**TASK OBJECTIVE**
For the records that follow, please set down exactly the lines between the one holding "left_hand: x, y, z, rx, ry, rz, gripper" and the one holding "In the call", inclusive, and only those.

┄┄┄┄┄┄┄┄┄┄

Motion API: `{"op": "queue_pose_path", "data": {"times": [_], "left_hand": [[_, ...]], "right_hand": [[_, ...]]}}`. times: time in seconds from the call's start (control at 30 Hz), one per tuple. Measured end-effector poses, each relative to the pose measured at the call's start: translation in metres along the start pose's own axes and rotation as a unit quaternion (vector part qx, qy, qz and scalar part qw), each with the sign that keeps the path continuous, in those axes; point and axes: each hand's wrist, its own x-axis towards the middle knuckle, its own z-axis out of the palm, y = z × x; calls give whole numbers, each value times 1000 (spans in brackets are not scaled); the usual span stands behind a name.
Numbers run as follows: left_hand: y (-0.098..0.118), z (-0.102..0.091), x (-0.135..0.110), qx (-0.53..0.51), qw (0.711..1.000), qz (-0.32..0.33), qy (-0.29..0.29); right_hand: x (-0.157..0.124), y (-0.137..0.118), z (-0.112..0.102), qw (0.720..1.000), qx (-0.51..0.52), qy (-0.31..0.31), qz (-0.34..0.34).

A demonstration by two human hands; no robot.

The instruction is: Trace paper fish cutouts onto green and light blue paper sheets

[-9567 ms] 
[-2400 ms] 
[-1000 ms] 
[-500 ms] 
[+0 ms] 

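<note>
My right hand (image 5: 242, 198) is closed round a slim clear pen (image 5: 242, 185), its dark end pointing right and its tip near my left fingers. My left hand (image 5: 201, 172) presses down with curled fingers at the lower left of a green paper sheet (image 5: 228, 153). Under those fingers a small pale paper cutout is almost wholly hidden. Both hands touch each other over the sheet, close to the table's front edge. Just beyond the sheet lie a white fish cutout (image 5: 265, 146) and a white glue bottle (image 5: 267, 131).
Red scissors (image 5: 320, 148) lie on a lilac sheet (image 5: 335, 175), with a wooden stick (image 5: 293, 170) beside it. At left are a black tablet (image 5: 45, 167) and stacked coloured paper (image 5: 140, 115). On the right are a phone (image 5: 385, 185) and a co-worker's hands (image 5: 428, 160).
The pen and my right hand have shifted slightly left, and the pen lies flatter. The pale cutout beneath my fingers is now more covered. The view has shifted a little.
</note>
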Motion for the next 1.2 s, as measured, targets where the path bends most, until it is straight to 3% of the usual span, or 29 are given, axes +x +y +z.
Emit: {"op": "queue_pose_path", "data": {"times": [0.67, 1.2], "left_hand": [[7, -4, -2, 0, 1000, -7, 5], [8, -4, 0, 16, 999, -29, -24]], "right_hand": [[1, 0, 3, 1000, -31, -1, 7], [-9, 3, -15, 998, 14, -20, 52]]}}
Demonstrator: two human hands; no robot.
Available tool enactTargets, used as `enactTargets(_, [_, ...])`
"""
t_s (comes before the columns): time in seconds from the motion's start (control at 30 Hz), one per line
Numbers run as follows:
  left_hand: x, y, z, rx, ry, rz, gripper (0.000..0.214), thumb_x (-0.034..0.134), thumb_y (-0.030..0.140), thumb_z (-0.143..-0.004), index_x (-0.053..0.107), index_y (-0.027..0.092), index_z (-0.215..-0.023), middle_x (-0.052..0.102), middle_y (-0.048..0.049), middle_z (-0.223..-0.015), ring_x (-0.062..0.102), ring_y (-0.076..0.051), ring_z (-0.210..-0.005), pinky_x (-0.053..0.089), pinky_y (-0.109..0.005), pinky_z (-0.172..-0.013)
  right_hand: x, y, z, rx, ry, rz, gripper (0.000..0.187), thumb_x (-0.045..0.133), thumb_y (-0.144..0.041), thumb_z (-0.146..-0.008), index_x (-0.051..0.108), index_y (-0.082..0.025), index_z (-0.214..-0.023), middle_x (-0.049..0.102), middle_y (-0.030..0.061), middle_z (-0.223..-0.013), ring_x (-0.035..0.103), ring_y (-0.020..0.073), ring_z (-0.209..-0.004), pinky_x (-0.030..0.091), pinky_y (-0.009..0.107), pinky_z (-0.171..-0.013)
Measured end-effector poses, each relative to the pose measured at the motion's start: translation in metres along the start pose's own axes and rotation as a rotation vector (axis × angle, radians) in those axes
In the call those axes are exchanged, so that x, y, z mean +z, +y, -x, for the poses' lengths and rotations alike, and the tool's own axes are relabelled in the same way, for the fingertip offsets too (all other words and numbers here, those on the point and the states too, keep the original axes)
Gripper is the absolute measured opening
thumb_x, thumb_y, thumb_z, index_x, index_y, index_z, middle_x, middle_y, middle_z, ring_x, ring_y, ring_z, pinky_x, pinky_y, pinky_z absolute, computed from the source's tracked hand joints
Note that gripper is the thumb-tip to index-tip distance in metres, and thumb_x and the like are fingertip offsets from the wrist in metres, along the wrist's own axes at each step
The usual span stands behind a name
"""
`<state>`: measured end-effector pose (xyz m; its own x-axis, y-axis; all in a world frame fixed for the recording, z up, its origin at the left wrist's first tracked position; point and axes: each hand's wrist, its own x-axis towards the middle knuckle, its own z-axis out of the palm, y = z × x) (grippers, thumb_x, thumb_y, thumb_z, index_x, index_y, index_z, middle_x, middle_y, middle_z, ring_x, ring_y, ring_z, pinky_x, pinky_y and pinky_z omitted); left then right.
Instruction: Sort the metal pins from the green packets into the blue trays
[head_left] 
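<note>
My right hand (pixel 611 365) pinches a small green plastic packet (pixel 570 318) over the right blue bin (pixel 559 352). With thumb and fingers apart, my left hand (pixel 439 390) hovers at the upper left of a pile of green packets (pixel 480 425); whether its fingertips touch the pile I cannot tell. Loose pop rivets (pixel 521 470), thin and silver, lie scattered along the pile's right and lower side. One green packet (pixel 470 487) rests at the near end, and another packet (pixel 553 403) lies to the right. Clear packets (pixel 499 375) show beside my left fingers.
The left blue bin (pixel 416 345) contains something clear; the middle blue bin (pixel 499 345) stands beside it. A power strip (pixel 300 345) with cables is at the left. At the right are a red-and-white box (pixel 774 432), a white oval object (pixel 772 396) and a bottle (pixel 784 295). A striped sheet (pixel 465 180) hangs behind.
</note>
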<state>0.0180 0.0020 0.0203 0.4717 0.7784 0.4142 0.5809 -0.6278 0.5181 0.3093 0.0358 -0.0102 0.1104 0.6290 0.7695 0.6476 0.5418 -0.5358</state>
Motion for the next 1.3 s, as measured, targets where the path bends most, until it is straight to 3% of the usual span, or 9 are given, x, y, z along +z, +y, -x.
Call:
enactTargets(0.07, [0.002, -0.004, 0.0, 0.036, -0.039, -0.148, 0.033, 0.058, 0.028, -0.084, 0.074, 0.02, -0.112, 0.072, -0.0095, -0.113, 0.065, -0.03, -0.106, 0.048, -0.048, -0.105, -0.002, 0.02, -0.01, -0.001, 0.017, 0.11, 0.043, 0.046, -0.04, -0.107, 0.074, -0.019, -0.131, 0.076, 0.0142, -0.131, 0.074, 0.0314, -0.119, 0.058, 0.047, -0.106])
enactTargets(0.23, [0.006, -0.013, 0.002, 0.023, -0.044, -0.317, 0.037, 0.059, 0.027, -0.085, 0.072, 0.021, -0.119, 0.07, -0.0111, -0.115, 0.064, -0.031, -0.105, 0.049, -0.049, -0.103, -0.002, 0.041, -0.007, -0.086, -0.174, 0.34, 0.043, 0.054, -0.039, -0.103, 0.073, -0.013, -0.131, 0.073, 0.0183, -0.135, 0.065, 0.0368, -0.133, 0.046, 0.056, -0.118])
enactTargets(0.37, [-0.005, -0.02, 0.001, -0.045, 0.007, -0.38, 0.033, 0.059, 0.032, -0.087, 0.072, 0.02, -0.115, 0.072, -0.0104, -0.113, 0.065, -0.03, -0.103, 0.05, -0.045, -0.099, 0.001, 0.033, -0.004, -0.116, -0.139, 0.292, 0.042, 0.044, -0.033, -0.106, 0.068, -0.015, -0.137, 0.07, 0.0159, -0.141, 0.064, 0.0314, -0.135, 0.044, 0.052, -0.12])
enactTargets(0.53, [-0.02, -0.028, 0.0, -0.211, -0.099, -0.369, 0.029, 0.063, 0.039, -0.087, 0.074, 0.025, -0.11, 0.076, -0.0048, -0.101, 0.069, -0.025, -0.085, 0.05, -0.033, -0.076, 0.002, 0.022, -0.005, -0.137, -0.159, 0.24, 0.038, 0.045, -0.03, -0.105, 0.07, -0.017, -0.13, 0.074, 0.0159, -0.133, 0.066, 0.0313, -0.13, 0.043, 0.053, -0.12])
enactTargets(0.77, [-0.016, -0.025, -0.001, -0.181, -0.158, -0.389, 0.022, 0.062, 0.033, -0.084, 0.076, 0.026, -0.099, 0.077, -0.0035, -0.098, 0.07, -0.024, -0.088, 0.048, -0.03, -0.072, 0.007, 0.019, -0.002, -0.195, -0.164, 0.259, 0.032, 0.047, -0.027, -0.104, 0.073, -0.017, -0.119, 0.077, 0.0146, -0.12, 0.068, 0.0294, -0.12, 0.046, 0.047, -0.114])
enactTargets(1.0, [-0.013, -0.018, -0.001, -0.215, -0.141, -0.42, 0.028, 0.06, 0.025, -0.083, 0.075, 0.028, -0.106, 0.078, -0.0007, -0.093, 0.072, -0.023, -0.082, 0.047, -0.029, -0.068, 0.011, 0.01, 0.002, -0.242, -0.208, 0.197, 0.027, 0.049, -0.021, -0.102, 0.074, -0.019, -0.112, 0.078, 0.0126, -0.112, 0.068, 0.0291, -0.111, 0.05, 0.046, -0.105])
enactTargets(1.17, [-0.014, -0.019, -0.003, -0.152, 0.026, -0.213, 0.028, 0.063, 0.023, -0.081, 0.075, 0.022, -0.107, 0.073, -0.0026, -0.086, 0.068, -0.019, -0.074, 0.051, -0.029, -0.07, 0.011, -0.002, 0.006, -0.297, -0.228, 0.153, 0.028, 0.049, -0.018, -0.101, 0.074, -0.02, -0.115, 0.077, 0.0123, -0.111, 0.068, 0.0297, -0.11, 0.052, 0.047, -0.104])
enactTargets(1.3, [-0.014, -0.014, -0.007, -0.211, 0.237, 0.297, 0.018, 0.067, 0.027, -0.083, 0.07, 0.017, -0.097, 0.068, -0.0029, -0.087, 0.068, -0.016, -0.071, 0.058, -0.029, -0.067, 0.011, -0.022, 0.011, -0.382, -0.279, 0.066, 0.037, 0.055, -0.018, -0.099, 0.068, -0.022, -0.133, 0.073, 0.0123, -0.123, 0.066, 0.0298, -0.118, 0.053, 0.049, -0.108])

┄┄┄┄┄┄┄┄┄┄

**SOLUTION TO THIS PROBLEM**
  left_hand: x, y, z, rx, ry, rz, gripper (0.000..0.214), thumb_x (-0.034..0.134), thumb_y (-0.030..0.140), thumb_z (-0.143..-0.004), index_x (-0.053..0.107), index_y (-0.027..0.092), index_z (-0.215..-0.023), middle_x (-0.052..0.102), middle_y (-0.048..0.049), middle_z (-0.223..-0.015), ring_x (-0.062..0.102), ring_y (-0.076..0.051), ring_z (-0.210..-0.005), pinky_x (-0.053..0.089), pinky_y (-0.109..0.005), pinky_z (-0.172..-0.013)
  right_hand: x, y, z, rx, ry, rz, gripper (0.000..0.187), thumb_x (-0.045..0.133), thumb_y (-0.144..0.041), thumb_z (-0.146..-0.008), index_x (-0.051..0.108), index_y (-0.082..0.025), index_z (-0.214..-0.023), middle_x (-0.049..0.102), middle_y (-0.030..0.061), middle_z (-0.223..-0.013), ring_x (-0.035..0.103), ring_y (-0.020..0.073), ring_z (-0.209..-0.004), pinky_x (-0.030..0.091), pinky_y (-0.009..0.107), pinky_z (-0.171..-0.013)
Measured end-effector poses, each relative to the pose measured at the motion's start: translation in metres along the start pose's own axes and rotation as a rotation vector (axis × angle, radians) in those axes
In the call those axes are exchanged, so that x, y, z mean +z, +y, -x, for the poses' lengths and rotations alike, and the tool's own axes are relabelled in the same way, for the fingertip offsets too (all other words and numbers here, those on the point and the states too, keep the original axes)

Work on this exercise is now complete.